Sociedade civil

3/3/2005
Mauricio Bernardi

"Não sei exatamente qual o significado e o alcance da expressão “sociedade civil”, empregada pela “Frente Brasileira contra a MP 232”. Como essa frente é integrada, entre outras entidades, pela OAB, a Ciesp, Fiesp e Associação Comercial, acredito que se refira ao extrato mais abastado da sociedade. Alegam que a “sociedade civil” é contra o aumento da carga tributária. Entenda-se: os empresários e as classes mais abastadas são contra, porque o povão é considerado ignorante e nem é consultado sobre esses assuntos. É claro que a referência ao aumento da carga tributária tem um forte apelo emocional e pode ser transformada em mote de campanha eleitoral. O professor Marcos Cintra comparou a MP 232 à “derrama”, decretada pela metrópole portuguesa, no século XVIII e que teve como corolário a Inconfidência Mineira. Existem, com efeito, pontos de semelhança e divergência entre a conjuração mineira e o atual movimento dos frentistas. Como diferenças, indicaríamos: 1) a conjuração ocorreu no período de declínio da produção do ouro, na segunda metade do século XVIII, enquanto a frente formou-se num período de acentuada recuperação econômica; 2) a conjuração era liderada por grandes poetas mineiros, enquanto a frente é capitaneada por grandes advogados paulistas; 3) os planos para o golpe e os projetos de futuro governo daqueles estavam “em aberto”, isto é, nunca foram estabelecidos com clareza; já o programa político-fiscal dos frentistas tem um perfil fundamentalista: não admitem negociar nenhum ponto da MP e já usam um trocadilho para acusar o presidente da Fiesp, Paulo Skaf, de “escafeder-se” dos princípios firmados pela frente e negociar, unilateralmente, com o Governo.
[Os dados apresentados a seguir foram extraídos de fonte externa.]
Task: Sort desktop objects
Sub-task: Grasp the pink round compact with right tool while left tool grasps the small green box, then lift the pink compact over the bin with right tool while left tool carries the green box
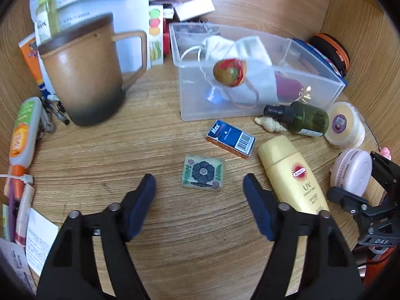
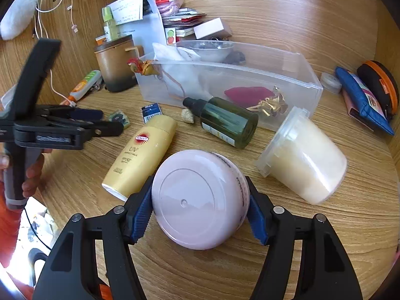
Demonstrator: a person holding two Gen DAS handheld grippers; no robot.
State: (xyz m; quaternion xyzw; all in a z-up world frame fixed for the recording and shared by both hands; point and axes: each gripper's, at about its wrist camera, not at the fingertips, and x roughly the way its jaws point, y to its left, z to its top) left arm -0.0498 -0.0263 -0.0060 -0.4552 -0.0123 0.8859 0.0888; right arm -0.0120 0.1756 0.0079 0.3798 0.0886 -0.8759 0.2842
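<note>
Desk (image 1: 162, 135) crowded: yellow sunscreen bottle (image 2: 140, 155) just left of pink jar (image 2: 200, 200), cream tub (image 2: 307, 160) to its right. Right gripper (image 2: 200, 212) clamps the pink jar. Left gripper (image 1: 200, 187) stands open, empty, around floral tile (image 1: 202, 173).

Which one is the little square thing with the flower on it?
Find the clear plastic bin in the middle of the wooden desk, then look nearer to you, past the blue Max box. The flower tile lies flat there, ahead of the left gripper and between its open blue fingers. It alone is square, pale green, with a dark flower.
</note>
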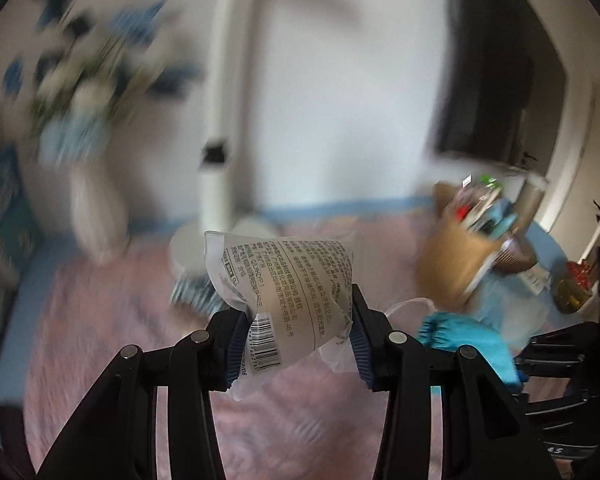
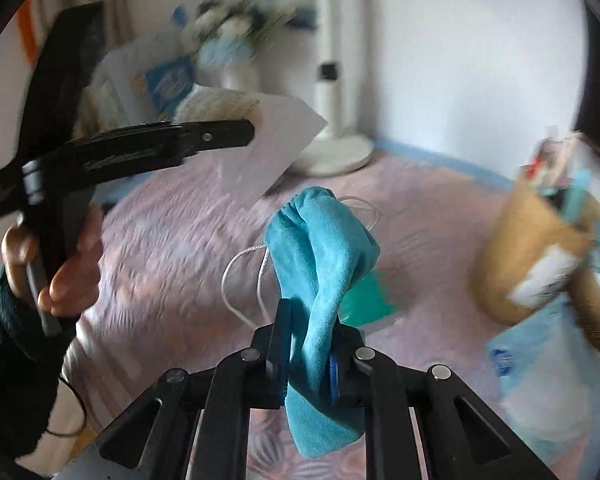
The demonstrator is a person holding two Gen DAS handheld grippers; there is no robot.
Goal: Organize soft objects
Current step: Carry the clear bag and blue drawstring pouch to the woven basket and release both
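Observation:
My left gripper [image 1: 298, 334] is shut on a clear plastic packet [image 1: 288, 288] with printed text and a barcode, held above the pink bedspread [image 1: 120, 340]. My right gripper [image 2: 310, 356] is shut on a turquoise drawstring pouch [image 2: 324, 256] whose white cord [image 2: 240, 280] hangs loose. The pouch also shows in the left wrist view [image 1: 468, 340] at the right. In the right wrist view the left gripper [image 2: 140, 152] and the packet [image 2: 260, 148] are at the upper left, held by a hand [image 2: 68, 268].
A tan basket [image 1: 460, 256] full of items stands at the right on the bed; it also shows in the right wrist view [image 2: 532, 256]. A white lamp base [image 2: 336, 152], a white vase of flowers [image 1: 96, 208] and a plastic bag [image 2: 548, 380] are around. Both views are motion-blurred.

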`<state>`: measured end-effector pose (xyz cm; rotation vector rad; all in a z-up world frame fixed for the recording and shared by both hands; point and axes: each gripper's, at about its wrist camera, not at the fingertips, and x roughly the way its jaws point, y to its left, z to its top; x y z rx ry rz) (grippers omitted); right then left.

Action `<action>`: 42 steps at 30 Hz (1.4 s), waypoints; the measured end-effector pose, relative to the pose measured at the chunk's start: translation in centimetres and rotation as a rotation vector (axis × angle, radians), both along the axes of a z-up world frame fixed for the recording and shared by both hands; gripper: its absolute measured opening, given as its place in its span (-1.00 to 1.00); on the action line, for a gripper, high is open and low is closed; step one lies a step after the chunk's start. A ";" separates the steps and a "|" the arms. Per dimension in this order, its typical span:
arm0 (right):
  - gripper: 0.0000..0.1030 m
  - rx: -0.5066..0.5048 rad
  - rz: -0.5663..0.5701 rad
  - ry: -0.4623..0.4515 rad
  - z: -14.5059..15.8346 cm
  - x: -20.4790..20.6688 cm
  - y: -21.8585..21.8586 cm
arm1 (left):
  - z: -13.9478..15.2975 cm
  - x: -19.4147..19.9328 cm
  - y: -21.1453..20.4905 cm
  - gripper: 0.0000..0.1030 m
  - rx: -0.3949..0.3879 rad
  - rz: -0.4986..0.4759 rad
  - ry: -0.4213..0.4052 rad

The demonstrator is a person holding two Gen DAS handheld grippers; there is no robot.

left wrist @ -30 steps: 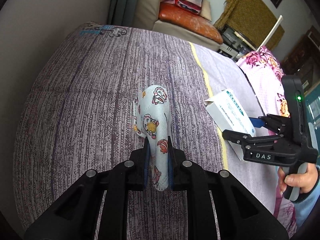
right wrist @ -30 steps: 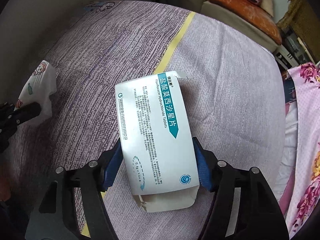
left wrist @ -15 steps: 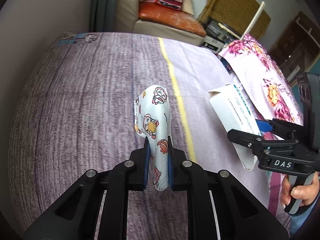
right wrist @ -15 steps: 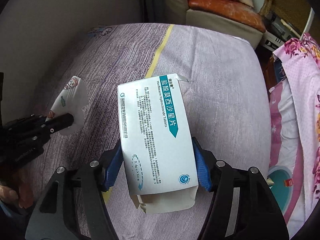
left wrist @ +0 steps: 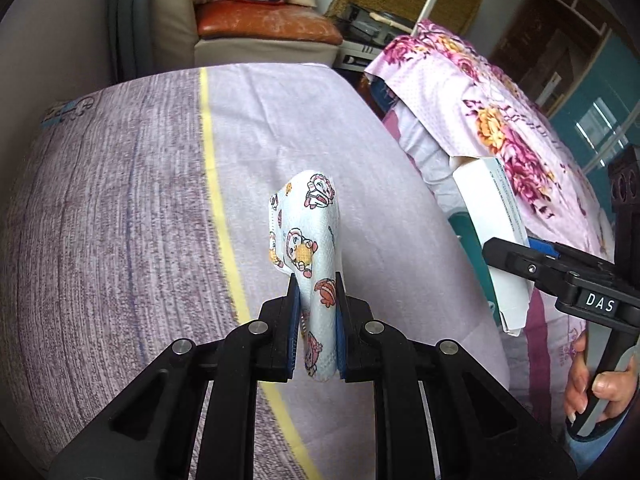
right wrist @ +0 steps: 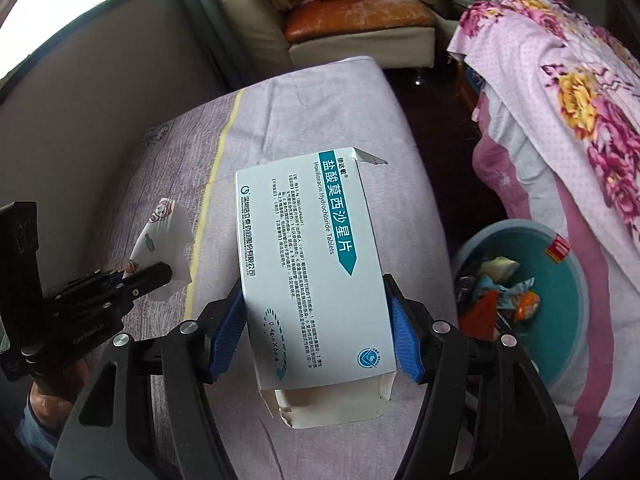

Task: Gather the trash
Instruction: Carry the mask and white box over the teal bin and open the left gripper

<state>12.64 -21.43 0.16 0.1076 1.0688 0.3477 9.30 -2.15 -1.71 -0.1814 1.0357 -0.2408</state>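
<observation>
**Both grippers carrying trash off the bed toward the bin**

Both hands are travelling sideways across the bed compared with one second ago: the yellow stripe (left wrist: pixel 218 208), which was lying to the right of the printed face mask (left wrist: pixel 310 256) in the left wrist view, is now lying to its left, and the floral quilt (right wrist: pixel 580 92) is filling much more of both views. The teal trash bin (right wrist: pixel 568 312), which was not visible one second ago, is now appearing at the lower right of the right wrist view, already holding several colourful wrappers.

The left gripper (left wrist: pixel 316 300) is pinching the folded mask, with its blue pads pressed close together on the fabric and the mask standing up above the purple bedsheet (left wrist: pixel 120 220). The right gripper (right wrist: pixel 316 320) is clamping the white medicine box (right wrist: pixel 312 276) by its two long sides, jaws set wide around it; the box is open at both ends and is hanging over the bed edge, near the bin but not yet above it.

Judging from this, the picking up is done for these two items. What is remaining is bringing each one over the bin and releasing it.
</observation>
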 end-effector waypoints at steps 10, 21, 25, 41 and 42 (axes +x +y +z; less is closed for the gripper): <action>0.20 0.091 -0.125 -0.046 0.1 -3.0 -8.7 | 1.1 -0.2 -9.2 -0.70 0.050 -0.143 -0.016; 0.20 0.116 -0.253 -0.072 -0.3 -4.7 -15.7 | 1.0 0.3 -17.5 -0.71 0.075 -0.268 -0.009; 0.20 0.130 -0.302 -0.066 -0.9 -5.1 -18.4 | 0.4 0.6 -20.0 -0.71 0.088 -0.306 0.003; 0.20 0.120 -0.416 -0.031 -2.3 -4.7 -24.7 | -2.1 2.9 -26.7 -0.70 0.101 -0.414 0.058; 0.20 0.118 -0.418 -0.029 -2.4 -4.6 -24.8 | -2.2 3.1 -26.9 -0.70 0.100 -0.419 0.061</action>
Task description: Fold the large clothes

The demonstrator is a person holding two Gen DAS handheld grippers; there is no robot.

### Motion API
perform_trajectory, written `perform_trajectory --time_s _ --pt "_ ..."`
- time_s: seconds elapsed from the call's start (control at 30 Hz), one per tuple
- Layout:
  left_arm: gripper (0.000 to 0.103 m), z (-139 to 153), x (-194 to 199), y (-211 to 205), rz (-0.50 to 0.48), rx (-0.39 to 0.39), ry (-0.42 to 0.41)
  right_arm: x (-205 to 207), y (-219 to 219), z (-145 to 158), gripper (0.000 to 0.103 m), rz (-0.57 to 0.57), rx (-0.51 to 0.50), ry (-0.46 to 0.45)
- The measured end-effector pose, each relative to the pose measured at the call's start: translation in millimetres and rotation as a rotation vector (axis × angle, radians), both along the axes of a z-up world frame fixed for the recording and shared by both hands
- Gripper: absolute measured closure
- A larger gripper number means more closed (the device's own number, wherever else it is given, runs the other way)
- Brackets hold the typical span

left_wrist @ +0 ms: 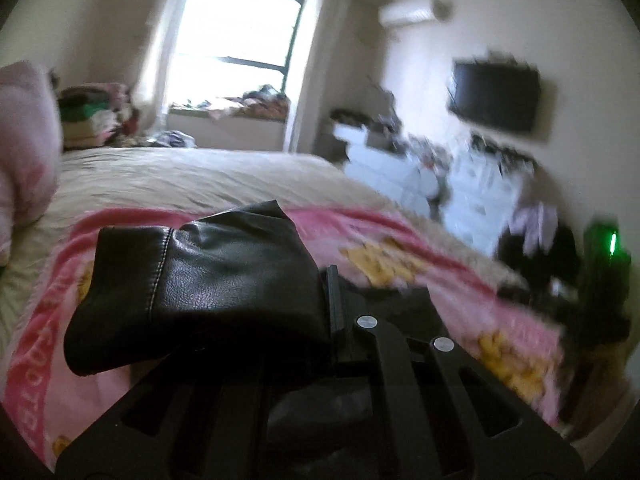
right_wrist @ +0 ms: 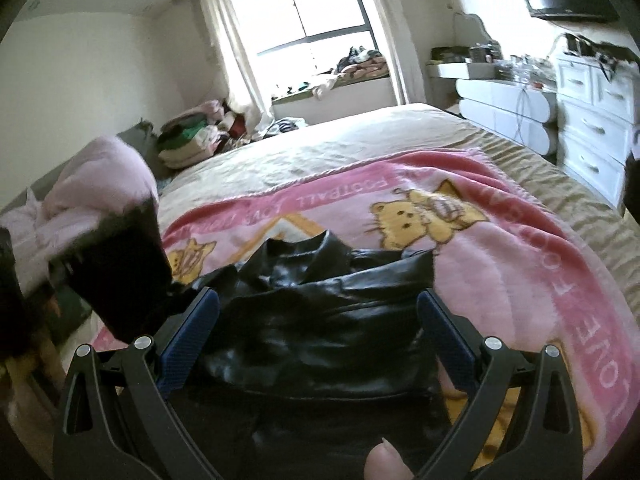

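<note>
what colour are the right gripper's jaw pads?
Blue, textured pads; clearest in the right wrist view.

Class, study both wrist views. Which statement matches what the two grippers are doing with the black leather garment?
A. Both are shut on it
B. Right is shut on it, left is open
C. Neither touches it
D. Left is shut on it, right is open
D: the left gripper pinches a fold of the black leather garment, while the right gripper shows its blue pads spread wide.

The right tool [right_wrist: 318, 322] is black, with blue textured pads [right_wrist: 448, 340] and silver screws [right_wrist: 493, 343].
</note>
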State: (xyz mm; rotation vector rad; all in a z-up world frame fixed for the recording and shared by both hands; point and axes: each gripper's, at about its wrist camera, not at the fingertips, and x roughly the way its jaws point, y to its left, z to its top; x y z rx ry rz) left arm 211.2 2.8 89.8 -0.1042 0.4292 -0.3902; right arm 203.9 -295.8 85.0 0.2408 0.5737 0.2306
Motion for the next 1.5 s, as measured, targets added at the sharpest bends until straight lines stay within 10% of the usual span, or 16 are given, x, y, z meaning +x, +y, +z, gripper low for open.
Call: perform_trajectory --time_s 0.5,0.67,0.8,0.93,1.17,1.5 --pt "0.094 -117 14 -117 -0.204 0.454 0.224 -1 -50 0 0.005 -0.106 0.094 0.018" --pt "0.054 -149 4 -137 -0.270 0.589 0.264 2 -59 -3 0.005 -0.121 0.113 0.031" --pt "0.049 -150 -11 -144 -0.264 0.661 0.239 4 -63 -6 0.005 -0.129 0.116 0.040" --pt "0.009 -133 -21 -125 -0.297 0.551 0.275 5 -67 -9 0.005 -0.136 0.122 0.047" --pt "0.009 -91 -40 -74 -0.234 0.404 0.230 8 -62 -14 0.005 -0.112 0.116 0.067" --pt "0.009 -65 25 53 0.148 0.067 0.263 43 -4 -82 0.009 0.073 0.142 0.298"
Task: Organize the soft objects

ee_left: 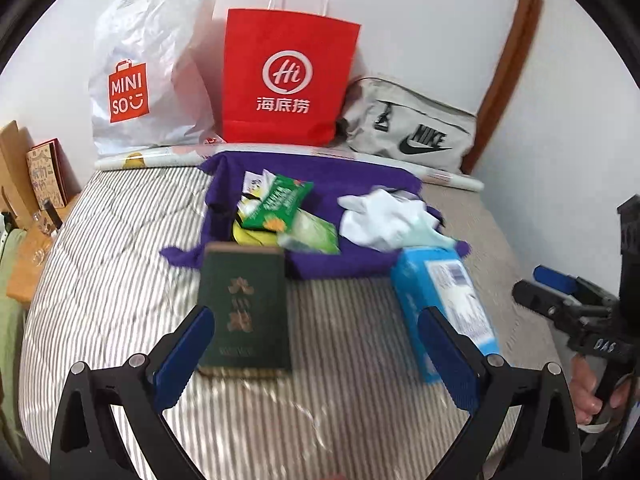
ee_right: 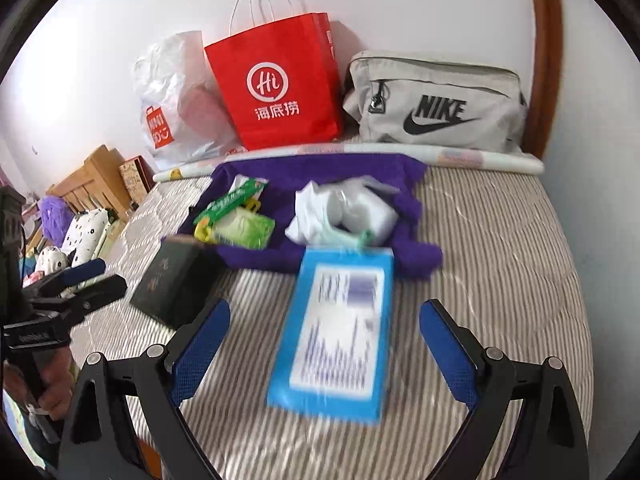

Não estão para diálogo: querem a confrontação. Finalmente, como semelhança entre os dois movimentos, citaríamos a lição do professor americano Kenneth Maxwell que, mutatis mutandis, pode aplicar-se à frente: "a conspiração dos mineiros era, basicamente, um movimento de oligarcas, no interesse da oligarquia, sendo o nome do povo invocado apenas como justificativa"."